Visa Inc. has been saying for months that the Durbin Amendment’s transaction-routing and network-exclusivity rules, which took effect April 1, would take a bite out of its debit business. Gash might be a better word for the amendment’s initial effects, especially on the Visa-owned Interlink PIN-debit network.
The No. 1 payment network reported Wednesday that U.S. debit payment volume declined 12% in April versus April 2011 and slipped 8% May 1-28 against the year earlier period. In contrast, U.S. credit card payment volume grew 8% in April and 10% in May’s first four weeks.
Visa did not give actual volume figures, but chief financial officer Byron H. Pollitt told attendees at a New York investor conference on Wednesday that Visa’s signature-debit business “moved through the legislative change in very good shape,” with “strong mid-single-digit growth, and we would expect that to continue.”
It’s a different story at Interlink, which was particularly vulnerable to the Durbin Amendment’s routing and exclusivity provisions that became effective last month under Federal Reserve rules implementing them. Durbin outlaws debit cards that give merchants access only to affiliated networks, such as Visa for signature debit and Interlink for point-of-sale PIN debit. Most debit card issuers responded by adding a second, unaffiliated PIN-debit network, producing a windfall for Interlink’s competitors such as MasterCard Inc.’s Maestro network. “That’s where we have taken the brunt of the transactional loss,” said Pollitt, noting that slightly more than half of Visa’s debit cards had borne only the Visa/Interlink marks before the new regulations took effect.
Pollitt predicted at the Cowen & Co. 40th Annual Technology Media and Telecom Conference that the “most significant deterioration in transaction volume” would come in the third fiscal quarter that ends June 30. After that he expects debit volumes to begin recovering, though Interlink will still shrink.

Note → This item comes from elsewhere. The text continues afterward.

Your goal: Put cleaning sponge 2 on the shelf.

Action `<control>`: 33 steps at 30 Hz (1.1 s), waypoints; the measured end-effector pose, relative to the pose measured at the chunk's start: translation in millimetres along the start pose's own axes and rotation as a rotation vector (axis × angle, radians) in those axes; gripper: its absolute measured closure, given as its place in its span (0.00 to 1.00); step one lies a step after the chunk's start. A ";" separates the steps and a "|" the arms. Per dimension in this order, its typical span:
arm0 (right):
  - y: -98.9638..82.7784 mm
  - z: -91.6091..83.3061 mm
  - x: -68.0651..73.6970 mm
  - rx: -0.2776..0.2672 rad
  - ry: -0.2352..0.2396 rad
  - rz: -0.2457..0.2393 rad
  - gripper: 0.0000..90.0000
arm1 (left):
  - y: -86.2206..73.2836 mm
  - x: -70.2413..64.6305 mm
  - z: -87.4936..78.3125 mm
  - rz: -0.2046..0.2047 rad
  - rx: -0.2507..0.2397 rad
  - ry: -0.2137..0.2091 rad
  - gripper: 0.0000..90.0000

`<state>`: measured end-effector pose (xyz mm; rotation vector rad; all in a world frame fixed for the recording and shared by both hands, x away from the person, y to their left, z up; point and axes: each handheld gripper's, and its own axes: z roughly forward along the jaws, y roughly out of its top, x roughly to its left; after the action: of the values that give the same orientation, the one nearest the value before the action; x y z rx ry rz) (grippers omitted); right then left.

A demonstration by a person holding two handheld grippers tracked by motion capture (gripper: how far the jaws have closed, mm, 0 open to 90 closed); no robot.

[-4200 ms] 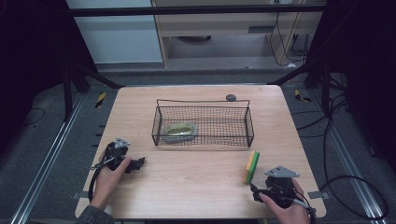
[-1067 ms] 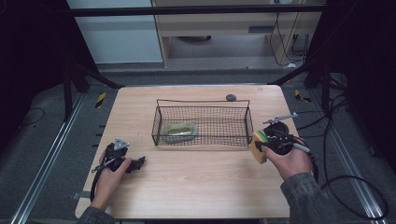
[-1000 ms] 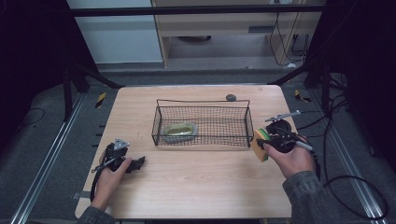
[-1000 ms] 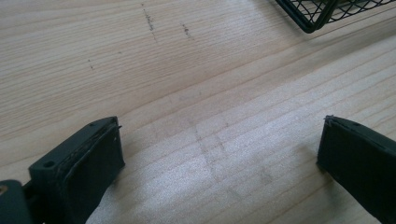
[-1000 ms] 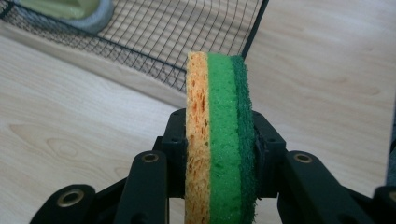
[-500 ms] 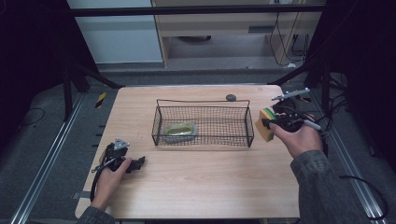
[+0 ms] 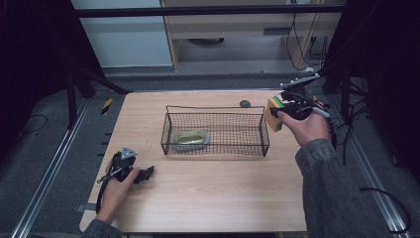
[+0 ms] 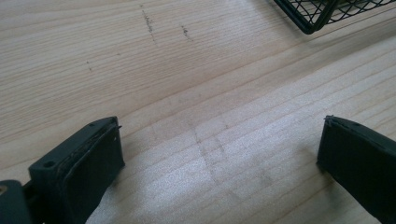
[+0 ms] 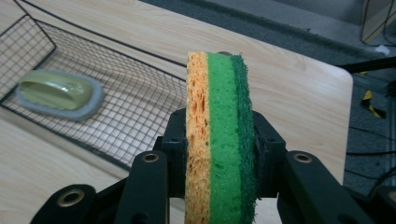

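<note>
Right gripper (image 9: 219, 154) clamped on sponge (image 9: 219, 140)

**Colours at the basket**

The sponge (image 9: 219, 140) has three layers: orange, bright green and dark green. The right hand-held gripper (image 9: 219, 158) around it is black. To its left, the wire basket (image 9: 116, 121) is black mesh, with a pale green scrubber (image 9: 58, 93) edged in grey. The tabletop (image 9: 289, 88) is light wood grain.
</note>
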<state>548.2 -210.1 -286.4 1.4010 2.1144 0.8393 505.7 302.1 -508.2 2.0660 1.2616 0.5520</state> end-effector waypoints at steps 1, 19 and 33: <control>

Bright spots for Visa include the international debit market, which is growing in the 20% to 30% range, according to Pollitt. Another is U.S. credit, which is getting a boost from a recovery in many consumers’ finances and new attention from banks, especially big ones whose debit card interchange has been cut by about half by the Durbin Amendment price controls that took effect last October.

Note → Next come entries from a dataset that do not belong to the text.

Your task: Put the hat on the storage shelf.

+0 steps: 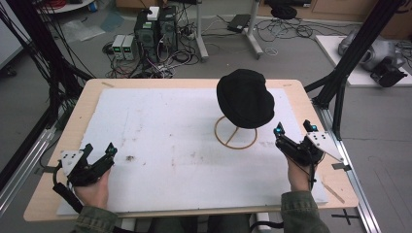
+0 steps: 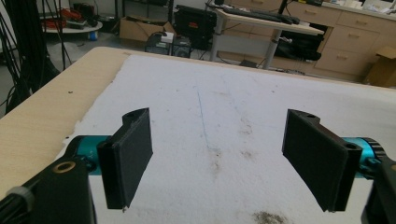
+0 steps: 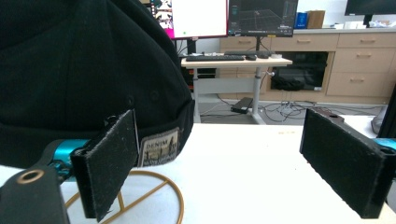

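Surface point(image 1: 145, 126) under both tools. Black cap point(image 1: 245, 98) on gold wire stand point(image 1: 236, 138), just ahead-left of my right tool point(image 1: 296, 130), jaws wide open. Looks soft, light; I'd pinch the rear band. Left tool point(image 1: 99, 148) open, well apart.

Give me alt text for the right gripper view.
A black cap on a gold wire stand looms close at left, just beyond the open right hand-held gripper. Its left jaw overlaps the cap's brim label; white table and office desks lie behind.
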The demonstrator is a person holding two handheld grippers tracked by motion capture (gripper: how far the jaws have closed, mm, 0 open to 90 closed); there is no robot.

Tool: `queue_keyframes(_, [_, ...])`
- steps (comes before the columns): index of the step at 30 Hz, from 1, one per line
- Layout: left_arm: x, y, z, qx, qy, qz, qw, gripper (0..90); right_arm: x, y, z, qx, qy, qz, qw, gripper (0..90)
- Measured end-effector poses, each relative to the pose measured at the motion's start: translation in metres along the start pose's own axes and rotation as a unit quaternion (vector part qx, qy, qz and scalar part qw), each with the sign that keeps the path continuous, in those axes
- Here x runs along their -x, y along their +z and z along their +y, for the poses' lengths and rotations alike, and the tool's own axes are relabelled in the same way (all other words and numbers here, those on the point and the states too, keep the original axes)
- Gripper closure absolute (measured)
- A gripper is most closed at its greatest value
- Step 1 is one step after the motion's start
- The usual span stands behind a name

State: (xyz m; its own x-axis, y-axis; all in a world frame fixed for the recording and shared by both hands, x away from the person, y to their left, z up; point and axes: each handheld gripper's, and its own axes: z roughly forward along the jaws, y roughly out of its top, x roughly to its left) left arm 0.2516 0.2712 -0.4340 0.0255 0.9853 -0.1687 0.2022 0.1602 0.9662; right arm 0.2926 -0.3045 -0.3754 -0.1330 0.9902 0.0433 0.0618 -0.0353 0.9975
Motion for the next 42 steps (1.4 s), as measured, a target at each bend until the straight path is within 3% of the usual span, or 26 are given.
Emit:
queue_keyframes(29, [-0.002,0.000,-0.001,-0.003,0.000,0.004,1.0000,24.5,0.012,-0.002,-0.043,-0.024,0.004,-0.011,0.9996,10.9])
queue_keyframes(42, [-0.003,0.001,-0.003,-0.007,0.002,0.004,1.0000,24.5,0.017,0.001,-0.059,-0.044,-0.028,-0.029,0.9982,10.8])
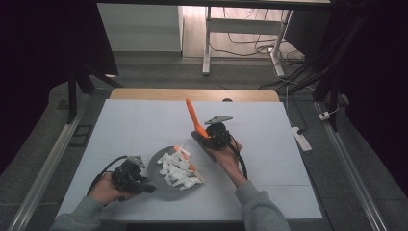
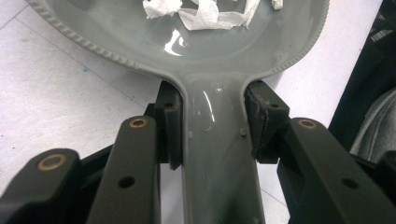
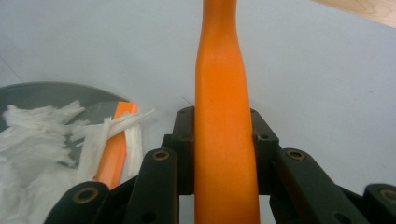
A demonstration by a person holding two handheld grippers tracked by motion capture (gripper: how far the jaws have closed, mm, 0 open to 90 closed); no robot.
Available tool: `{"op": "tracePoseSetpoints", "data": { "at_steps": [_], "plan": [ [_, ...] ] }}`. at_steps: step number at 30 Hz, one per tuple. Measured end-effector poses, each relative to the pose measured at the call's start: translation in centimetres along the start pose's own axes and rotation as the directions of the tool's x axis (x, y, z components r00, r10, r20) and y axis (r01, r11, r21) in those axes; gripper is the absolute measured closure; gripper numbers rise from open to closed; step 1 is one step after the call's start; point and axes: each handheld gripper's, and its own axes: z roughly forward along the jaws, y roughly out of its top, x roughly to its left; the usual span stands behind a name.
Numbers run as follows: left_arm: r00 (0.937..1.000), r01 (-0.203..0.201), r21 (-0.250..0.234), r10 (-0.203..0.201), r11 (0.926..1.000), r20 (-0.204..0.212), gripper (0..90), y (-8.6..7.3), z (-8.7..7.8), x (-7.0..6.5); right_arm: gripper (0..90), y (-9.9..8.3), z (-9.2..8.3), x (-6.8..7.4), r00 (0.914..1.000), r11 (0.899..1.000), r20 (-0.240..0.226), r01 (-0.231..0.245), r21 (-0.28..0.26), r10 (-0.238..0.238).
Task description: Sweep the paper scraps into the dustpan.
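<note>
— What's each hand got?

— The left tongs (image 1: 144,185) are clamped on the flat handle (image 2: 219,154) of a grey dish (image 1: 156,180) sitting on the tabletop (image 1: 120,130); both pads press its edges just below the bowl. The right tongs (image 1: 204,134) hold an orange tool handle (image 3: 223,140) that points up and away, just beyond the dish.

— And the load?

— Torn white paper scraps (image 1: 177,171), heaped in the dish with another orange piece (image 3: 114,144) among them.

— How will it behave?

— The dish looks glazed and rigid, probably slick, so gripping the handle near the bowl seems wise. The scraps look feather-light and limp; they should scatter easily. The orange handle looks stiff and smooth, and the mid-shaft hold suits it.
</note>
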Motion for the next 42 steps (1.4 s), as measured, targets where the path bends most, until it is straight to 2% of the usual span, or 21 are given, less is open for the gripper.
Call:
{"op": "tracePoseSetpoints", "data": {
  "at_steps": [7,11,15,18,20,23,25,28,30,32,37,42],
  "plan": [
    [1.0000,0.004,0.003,-0.004,1.0000,0.000,61.2,0.0,0.2,0.0,70.0,1.0,2.0,1.2,0.9984,0.998,-0.012,0.055,0.040,-0.055],
    [1.0000,0.005,0.001,-0.005,1.0000,0.002,61.3,0.0,0.2,0.0,70.0,1.3,2.8,2.3,0.9952,0.993,-0.022,0.096,0.067,-0.095],
    [1.0000,0.007,0.001,-0.007,1.0000,0.001,61.3,0.0,0.2,0.0,70.0,1.3,3.0,3.3,0.9935,0.991,-0.034,0.111,0.073,-0.109],
    [1.0000,0.006,0.002,-0.006,1.0000,0.001,61.3,0.0,0.2,0.0,70.0,1.2,2.8,4.0,0.9898,0.988,-0.054,0.136,0.077,-0.132],
    [1.0000,0.006,0.004,-0.006,1.0000,-0.001,61.3,0.0,0.3,0.0,70.0,1.1,2.6,4.6,0.9896,0.989,-0.083,0.124,0.079,-0.117],
    [1.0000,0.006,0.003,-0.006,1.0000,-0.001,61.3,0.1,0.2,0.0,70.0,0.6,2.3,5.6,0.9844,0.986,-0.099,0.152,0.066,-0.145],
    [1.0000,0.006,0.003,-0.006,1.0000,-0.001,61.2,0.1,0.3,0.0,70.0,0.4,1.8,6.1,0.9809,0.986,-0.123,0.158,0.054,-0.151],
    [1.0000,0.009,0.005,-0.009,0.9999,-0.003,61.3,0.1,0.3,0.0,70.0,0.4,0.7,7.0,0.9727,0.989,-0.186,0.146,0.024,-0.139],
    [0.9999,0.012,0.004,-0.012,0.9999,-0.004,61.3,0.1,0.3,0.0,70.0,0.4,0.0,7.6,0.9688,0.986,-0.190,0.164,0.009,-0.160],
    [0.9999,0.012,0.002,-0.012,0.9999,-0.004,61.2,0.1,0.3,0.0,70.0,0.6,-0.8,7.6,0.9664,0.985,-0.191,0.171,-0.021,-0.172],
    [0.9999,0.012,0.004,-0.011,0.9999,-0.004,61.3,0.0,0.4,0.0,70.0,0.7,-2.4,6.5,0.9757,0.986,-0.150,0.152,-0.061,-0.160],
    [0.9999,0.014,0.004,-0.014,0.9999,-0.003,61.3,0.0,0.5,0.0,70.0,-0.1,-3.5,4.6,0.9868,0.993,-0.122,0.099,-0.067,-0.107]
  ]
}}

Pollitt also briefly explained Visa’s new U.S. pricing plan for merchant acquirers (which typically pass such costs through to their merchants) now that the Durbin regulations are in place. The plan replaces pre-Durbin variable network pricing, which is separate from interchange, and has three parts: a so-called Fixed Acquirer Network Fee, or FANF; reduced variable transaction rates; and incentives for merchants that commit to meeting certain Visa card transaction thresholds.
“The first feedback we got to the change in our pricing approach was the merchants didn’t understand it,” said Pollitt when the conference moderator asked about initial merchant reaction. While some merchants and acquirers have expressed fears that their Visa acceptance costs will rise under the new system, Pollitt says the overall effect is otherwise. “When you put the three together, the FANF, the lower variable cost and the incentives, that actually resulted in a net price decrease,” he said. “For us, at comparable volumes for the prior year, it was a $100 million decision.” He added that “a substantial number of merchants” have committed to volume thresholds to lower their costs.

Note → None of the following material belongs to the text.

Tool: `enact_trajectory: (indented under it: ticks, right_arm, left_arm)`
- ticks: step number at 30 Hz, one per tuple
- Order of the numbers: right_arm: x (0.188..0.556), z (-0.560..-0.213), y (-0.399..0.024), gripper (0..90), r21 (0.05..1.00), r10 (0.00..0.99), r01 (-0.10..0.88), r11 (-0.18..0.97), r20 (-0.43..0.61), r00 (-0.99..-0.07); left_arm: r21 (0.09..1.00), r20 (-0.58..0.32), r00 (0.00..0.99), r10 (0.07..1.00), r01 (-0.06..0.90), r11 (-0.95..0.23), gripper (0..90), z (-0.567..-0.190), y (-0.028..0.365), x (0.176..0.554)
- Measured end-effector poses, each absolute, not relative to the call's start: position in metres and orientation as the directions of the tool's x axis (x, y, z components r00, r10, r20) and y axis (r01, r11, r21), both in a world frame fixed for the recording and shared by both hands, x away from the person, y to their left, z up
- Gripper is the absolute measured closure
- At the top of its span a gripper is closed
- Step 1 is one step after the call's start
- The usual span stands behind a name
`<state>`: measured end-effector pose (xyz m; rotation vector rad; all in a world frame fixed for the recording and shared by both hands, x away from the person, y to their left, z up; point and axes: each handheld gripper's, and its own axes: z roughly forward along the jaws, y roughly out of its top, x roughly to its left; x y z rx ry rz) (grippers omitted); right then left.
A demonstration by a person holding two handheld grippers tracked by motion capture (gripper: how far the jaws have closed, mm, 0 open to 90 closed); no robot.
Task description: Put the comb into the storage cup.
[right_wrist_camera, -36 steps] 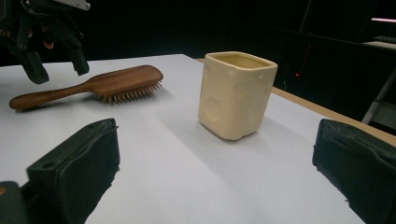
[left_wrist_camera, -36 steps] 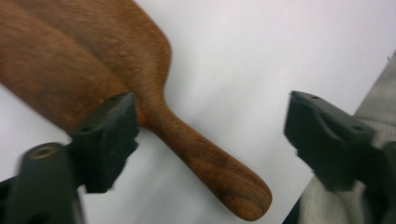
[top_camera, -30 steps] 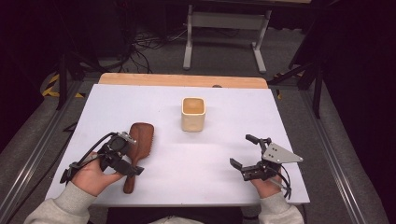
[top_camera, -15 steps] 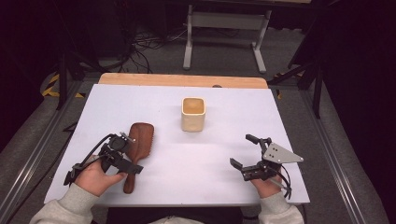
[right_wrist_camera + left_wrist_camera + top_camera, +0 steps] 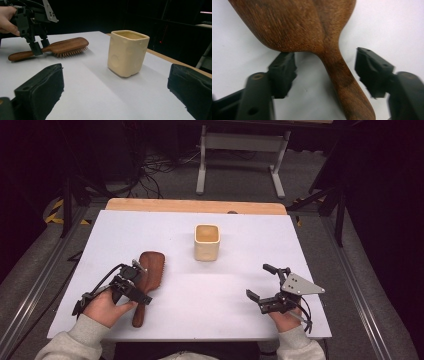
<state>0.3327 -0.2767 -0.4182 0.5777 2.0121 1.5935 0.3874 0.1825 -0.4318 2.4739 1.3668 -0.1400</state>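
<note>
On the white table (image 5: pixel 240 285) the cream square ceramic cup (image 5: pixel 206 241) stands mid-table; my dark wooden bristle hairbrush (image 5: pixel 145 279) lies bristles-down left of it. My left gripper (image 5: pixel 131 285) has just been closing astride its handle, pads not yet touching, so lifting comes next. My right gripper (image 5: pixel 266 289) idles wide open.

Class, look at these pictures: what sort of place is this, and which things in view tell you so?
Probably a lab or workshop set up for recording, not a home. A white table stands on grey floor among loose cables and a metal stand. A person works a wooden hairbrush and a cream cup with hand-held grippers.
</note>
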Motion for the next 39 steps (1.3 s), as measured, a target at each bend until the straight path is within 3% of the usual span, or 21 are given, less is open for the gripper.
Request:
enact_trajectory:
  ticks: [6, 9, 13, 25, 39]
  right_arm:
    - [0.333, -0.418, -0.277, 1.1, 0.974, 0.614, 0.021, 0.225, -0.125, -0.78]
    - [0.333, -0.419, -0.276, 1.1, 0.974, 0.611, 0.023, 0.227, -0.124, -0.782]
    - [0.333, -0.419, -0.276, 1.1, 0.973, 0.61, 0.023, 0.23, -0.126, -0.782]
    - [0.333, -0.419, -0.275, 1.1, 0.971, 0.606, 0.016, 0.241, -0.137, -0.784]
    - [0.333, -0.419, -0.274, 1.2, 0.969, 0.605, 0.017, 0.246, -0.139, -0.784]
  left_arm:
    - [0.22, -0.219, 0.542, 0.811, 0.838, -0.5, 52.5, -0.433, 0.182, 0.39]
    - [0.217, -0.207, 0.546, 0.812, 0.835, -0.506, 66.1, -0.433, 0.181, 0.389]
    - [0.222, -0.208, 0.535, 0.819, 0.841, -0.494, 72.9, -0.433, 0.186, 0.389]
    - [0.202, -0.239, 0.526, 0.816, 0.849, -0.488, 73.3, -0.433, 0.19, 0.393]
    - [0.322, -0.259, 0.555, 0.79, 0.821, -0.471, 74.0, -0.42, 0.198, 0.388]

The U.S. Department of Justice is investigating the antitrust implications of Visa’s new pricing and related debit issues, but Pollitt expressed little fear that they won’t pass muster. He noted that the DoJ has probed Visa four times on other matters. Visa has met with DoJ officials twice recently and sends reports every two weeks about its decreasing share of the U.S. debit market because of Durbin, according to Pollitt. “We will permanently surrender market share,” he said.